* _DATA BELOW_:
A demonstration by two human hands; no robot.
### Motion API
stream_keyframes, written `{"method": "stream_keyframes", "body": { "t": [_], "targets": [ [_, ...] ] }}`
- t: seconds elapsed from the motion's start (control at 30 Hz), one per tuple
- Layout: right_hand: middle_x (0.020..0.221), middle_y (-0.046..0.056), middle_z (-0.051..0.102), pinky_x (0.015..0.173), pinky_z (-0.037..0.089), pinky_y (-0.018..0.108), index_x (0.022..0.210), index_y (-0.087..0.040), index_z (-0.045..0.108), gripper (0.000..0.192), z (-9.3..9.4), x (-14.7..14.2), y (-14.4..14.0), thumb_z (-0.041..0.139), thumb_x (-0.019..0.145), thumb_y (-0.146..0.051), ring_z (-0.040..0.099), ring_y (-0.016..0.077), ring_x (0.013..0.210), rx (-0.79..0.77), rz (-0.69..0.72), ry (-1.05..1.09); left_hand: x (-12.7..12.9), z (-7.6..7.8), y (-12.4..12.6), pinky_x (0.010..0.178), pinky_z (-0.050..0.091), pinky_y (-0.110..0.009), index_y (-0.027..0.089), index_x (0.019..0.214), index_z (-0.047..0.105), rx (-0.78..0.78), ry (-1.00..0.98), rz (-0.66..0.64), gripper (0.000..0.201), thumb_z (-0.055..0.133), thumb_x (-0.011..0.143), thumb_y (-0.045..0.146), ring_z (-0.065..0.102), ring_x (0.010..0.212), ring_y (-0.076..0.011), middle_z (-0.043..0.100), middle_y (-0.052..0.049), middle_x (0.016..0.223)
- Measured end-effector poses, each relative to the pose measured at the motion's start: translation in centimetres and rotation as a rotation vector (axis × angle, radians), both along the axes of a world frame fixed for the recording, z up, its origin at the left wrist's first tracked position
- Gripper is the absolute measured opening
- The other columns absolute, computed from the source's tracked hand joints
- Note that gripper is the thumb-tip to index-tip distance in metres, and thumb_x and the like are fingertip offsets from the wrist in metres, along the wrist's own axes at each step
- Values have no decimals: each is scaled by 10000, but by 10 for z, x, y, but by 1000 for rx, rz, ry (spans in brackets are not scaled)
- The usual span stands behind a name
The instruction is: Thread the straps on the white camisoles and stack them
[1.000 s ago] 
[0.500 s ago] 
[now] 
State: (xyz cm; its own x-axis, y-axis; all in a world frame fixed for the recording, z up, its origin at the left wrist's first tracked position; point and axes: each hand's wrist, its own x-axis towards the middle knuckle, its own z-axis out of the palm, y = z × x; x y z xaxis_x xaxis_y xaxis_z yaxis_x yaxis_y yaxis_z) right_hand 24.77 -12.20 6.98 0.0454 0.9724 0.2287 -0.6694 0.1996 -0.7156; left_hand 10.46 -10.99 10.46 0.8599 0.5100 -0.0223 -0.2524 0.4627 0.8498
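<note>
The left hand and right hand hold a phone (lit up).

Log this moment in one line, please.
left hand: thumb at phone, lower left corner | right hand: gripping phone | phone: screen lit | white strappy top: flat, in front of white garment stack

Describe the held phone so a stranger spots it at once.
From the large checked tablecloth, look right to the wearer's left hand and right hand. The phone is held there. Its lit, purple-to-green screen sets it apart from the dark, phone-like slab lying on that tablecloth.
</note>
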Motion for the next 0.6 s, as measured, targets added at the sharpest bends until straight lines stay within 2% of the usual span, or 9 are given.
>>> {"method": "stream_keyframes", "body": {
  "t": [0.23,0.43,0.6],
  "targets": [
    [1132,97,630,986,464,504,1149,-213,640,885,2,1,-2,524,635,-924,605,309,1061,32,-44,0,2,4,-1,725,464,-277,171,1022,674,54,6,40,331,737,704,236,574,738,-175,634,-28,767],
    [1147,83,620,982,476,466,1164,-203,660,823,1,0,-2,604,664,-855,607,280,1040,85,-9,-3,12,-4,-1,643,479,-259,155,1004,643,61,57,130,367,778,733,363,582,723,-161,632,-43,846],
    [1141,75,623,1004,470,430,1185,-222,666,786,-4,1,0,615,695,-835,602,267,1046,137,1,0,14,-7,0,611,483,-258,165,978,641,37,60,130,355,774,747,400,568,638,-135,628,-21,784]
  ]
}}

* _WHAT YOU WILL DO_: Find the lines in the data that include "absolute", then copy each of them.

* _TASK OUTPUT_:
- Gripper is the absolute measured opening
- The other columns absolute, computed from the source's tracked hand joints

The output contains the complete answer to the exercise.